Dataset records:
#####

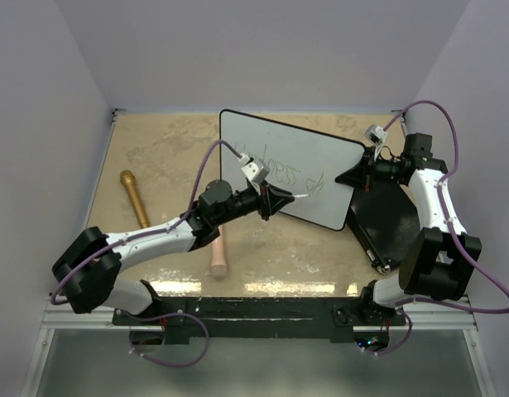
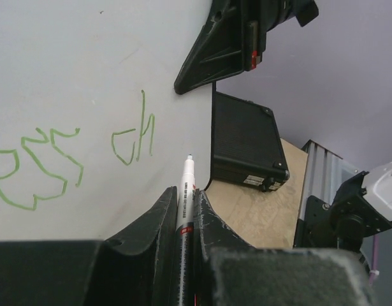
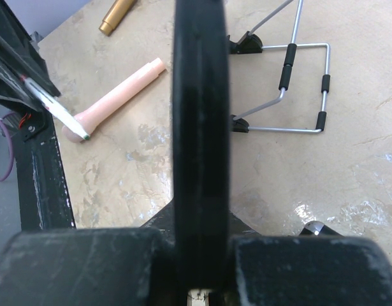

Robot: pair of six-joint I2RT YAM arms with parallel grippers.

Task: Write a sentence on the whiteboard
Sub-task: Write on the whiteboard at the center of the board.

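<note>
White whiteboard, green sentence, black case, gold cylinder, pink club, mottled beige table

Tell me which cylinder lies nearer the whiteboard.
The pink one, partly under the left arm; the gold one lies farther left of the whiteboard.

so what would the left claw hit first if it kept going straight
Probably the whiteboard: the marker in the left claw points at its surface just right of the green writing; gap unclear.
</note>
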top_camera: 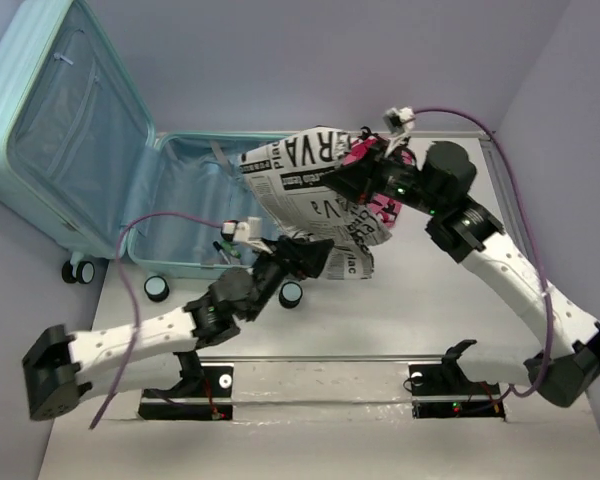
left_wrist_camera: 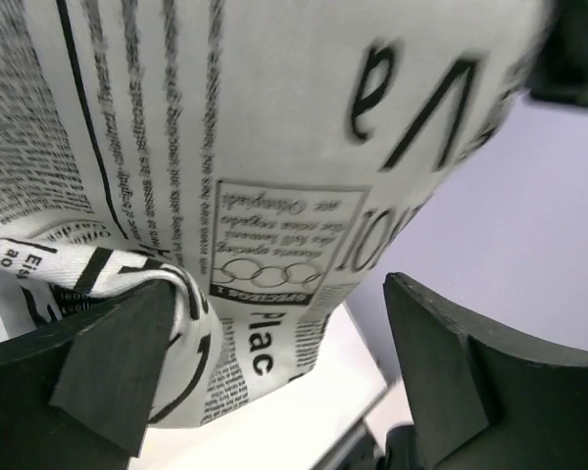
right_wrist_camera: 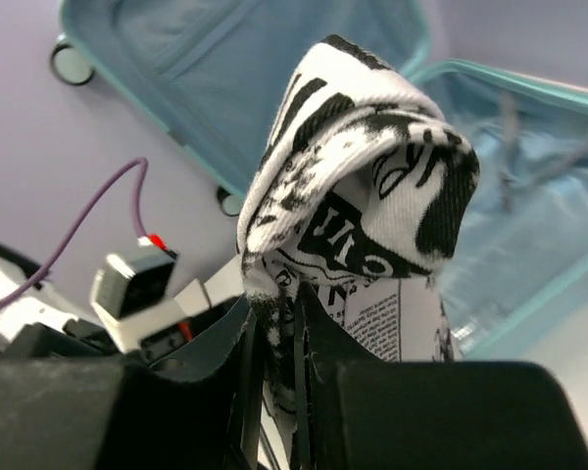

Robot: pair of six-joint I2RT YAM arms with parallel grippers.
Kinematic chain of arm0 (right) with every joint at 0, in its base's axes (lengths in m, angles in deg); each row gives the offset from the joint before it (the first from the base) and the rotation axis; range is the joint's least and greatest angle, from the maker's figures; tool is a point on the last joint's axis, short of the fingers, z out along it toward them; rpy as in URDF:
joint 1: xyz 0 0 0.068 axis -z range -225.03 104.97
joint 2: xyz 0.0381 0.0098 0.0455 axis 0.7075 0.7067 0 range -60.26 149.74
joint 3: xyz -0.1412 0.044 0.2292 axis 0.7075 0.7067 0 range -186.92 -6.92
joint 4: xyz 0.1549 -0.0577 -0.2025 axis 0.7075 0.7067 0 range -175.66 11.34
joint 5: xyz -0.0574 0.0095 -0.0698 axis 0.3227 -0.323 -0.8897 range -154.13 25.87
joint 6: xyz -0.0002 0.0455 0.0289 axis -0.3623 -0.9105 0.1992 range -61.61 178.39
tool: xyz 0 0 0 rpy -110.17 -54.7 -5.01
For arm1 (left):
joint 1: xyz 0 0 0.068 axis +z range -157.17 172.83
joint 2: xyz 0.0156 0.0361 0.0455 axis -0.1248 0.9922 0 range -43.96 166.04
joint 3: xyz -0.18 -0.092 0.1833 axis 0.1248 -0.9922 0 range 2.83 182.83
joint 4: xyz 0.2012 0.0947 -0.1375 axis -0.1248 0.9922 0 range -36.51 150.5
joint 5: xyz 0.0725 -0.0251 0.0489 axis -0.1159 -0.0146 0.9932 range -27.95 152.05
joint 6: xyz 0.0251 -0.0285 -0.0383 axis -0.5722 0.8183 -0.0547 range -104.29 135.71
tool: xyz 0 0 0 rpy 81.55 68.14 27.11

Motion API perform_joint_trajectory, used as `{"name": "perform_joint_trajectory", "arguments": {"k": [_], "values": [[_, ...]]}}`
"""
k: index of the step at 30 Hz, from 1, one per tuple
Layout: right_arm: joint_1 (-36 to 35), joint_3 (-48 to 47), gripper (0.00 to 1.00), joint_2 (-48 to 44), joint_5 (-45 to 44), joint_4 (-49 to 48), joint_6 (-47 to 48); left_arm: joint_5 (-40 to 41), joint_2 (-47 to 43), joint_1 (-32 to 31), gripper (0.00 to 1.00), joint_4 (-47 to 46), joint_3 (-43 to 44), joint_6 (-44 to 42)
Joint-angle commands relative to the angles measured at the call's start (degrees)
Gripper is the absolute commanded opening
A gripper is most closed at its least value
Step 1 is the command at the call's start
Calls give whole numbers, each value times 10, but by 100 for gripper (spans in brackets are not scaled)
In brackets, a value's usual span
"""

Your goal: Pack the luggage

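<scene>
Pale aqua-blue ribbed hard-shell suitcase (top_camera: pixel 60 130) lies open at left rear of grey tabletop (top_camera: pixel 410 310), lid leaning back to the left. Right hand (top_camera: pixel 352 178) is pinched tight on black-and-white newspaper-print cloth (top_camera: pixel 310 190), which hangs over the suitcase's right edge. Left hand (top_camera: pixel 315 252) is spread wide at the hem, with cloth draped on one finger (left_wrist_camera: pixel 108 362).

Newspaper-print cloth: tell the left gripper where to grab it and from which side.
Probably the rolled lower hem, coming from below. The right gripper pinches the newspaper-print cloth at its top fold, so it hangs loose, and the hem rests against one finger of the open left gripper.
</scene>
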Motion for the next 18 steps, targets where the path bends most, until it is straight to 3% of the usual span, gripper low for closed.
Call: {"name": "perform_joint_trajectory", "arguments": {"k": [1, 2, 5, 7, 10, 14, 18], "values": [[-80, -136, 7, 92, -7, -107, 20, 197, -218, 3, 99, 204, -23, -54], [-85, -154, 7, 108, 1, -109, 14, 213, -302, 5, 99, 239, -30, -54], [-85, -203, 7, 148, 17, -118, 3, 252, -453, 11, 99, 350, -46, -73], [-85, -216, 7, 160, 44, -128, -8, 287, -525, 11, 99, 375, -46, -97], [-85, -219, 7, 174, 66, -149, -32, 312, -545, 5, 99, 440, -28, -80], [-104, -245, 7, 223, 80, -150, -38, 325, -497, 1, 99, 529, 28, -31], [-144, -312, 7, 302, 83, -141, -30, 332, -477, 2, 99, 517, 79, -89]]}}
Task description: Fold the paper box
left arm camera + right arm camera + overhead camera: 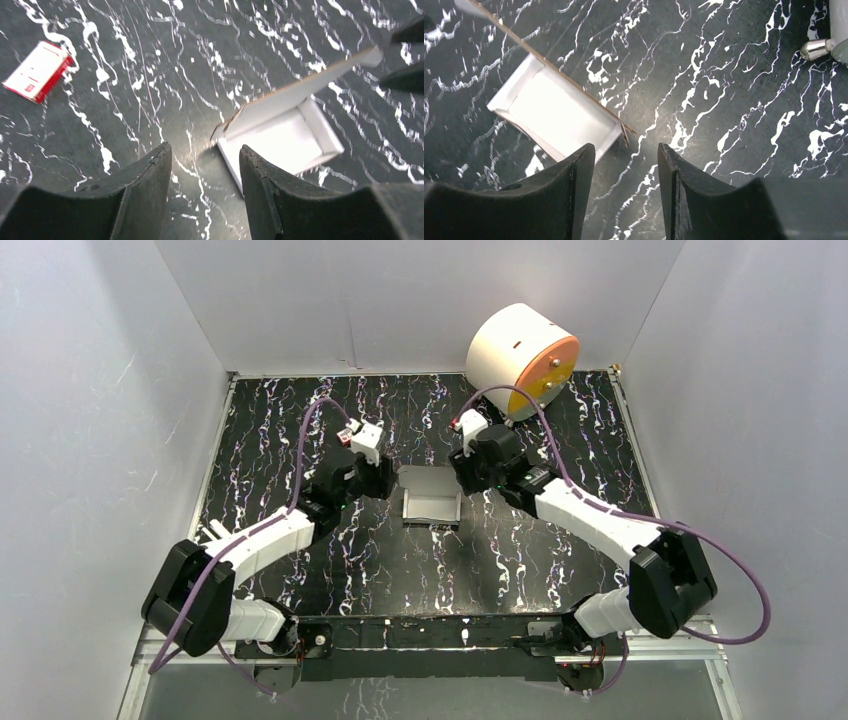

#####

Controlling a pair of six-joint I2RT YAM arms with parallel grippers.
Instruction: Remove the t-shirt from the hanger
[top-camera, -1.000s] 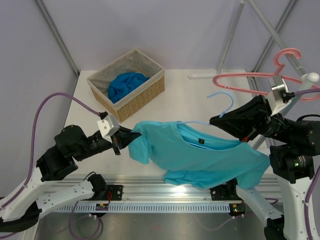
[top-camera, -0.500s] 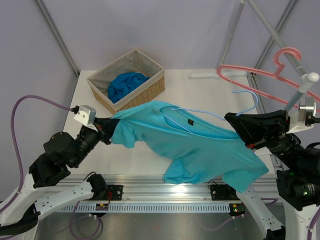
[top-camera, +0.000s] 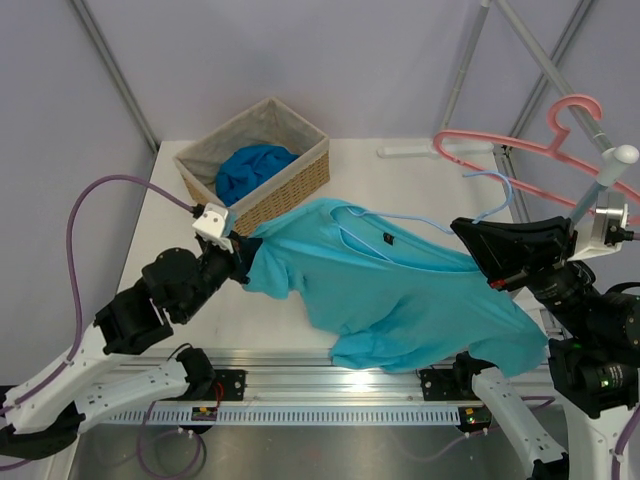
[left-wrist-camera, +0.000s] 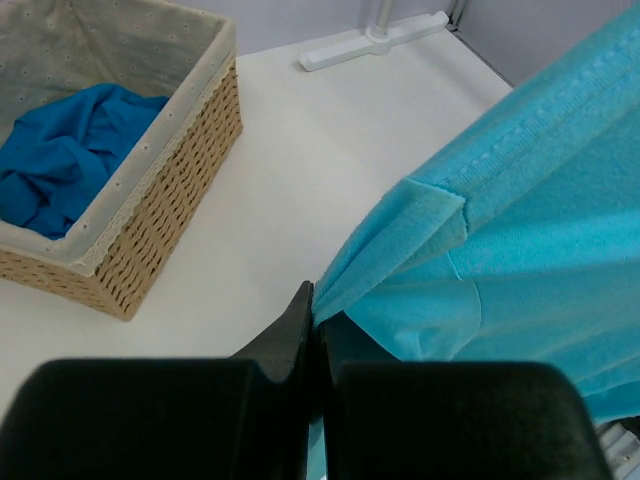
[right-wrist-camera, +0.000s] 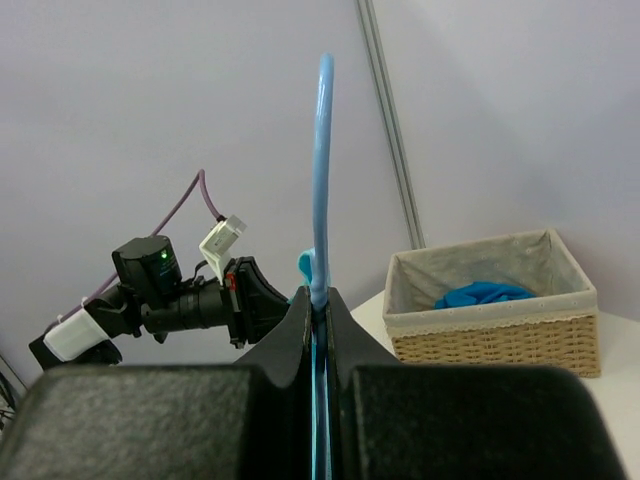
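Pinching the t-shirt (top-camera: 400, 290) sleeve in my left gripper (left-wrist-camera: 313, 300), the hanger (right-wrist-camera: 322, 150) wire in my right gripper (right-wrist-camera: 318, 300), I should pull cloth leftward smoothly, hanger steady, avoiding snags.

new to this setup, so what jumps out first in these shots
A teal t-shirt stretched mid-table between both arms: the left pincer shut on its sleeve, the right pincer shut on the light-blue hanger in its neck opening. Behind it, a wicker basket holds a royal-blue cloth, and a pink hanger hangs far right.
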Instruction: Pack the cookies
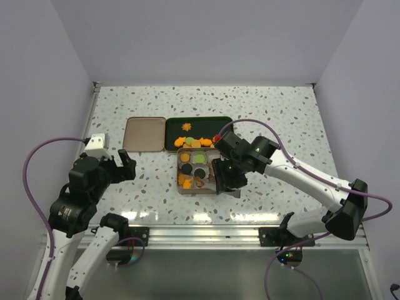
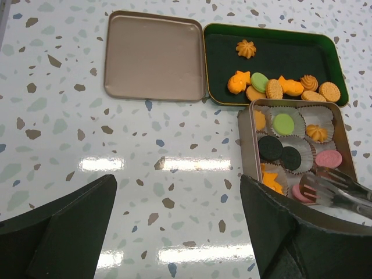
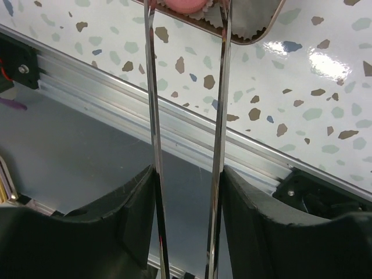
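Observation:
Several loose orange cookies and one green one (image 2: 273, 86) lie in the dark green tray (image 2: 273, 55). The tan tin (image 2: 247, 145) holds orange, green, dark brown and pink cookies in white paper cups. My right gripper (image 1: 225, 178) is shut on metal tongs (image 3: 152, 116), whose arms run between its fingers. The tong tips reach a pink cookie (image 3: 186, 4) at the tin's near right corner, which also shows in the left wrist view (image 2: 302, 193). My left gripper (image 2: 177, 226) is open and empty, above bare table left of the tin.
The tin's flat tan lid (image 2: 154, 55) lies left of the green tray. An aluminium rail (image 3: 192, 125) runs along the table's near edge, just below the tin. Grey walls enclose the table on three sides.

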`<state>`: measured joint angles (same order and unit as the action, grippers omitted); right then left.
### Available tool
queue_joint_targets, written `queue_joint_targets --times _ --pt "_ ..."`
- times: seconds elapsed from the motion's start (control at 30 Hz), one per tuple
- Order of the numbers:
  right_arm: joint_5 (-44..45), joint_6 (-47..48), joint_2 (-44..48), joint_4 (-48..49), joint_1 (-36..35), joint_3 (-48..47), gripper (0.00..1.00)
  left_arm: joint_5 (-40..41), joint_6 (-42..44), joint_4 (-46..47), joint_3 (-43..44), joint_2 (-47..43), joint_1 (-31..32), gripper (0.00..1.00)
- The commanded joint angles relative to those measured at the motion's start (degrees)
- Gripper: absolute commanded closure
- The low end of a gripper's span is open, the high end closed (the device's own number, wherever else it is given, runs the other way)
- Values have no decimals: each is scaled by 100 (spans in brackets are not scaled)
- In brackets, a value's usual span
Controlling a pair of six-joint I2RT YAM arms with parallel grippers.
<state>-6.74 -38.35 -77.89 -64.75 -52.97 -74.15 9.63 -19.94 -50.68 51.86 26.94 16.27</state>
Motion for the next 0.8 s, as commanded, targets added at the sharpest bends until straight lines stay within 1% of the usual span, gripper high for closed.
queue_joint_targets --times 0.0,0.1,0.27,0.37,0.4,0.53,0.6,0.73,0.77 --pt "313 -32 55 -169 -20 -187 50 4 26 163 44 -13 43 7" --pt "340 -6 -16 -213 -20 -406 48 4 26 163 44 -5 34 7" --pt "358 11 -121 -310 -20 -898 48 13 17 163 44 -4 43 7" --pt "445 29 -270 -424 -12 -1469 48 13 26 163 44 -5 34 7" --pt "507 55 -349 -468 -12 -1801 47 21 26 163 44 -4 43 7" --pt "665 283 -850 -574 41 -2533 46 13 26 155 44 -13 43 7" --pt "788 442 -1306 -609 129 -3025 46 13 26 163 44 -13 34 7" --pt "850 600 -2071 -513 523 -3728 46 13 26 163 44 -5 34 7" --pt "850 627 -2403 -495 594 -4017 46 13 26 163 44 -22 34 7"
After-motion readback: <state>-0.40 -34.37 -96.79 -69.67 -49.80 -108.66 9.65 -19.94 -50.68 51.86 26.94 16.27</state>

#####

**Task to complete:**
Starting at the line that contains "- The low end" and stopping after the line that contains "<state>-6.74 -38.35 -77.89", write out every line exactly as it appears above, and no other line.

**Written solution:**
- The low end of a gripper's span is open, the high end closed (the device's own number, wherever else it is given, runs the other way)
- Values have no decimals: each is scaled by 100 (spans in brackets are not scaled)
- In brackets, a value's usual span
Controlling a pair of six-joint I2RT YAM arms with parallel grippers.
<state>-6.74 -38.35 -77.89 -64.75 -52.97 -74.15 9.63 -19.94 -50.68 51.86 26.94 16.27</state>

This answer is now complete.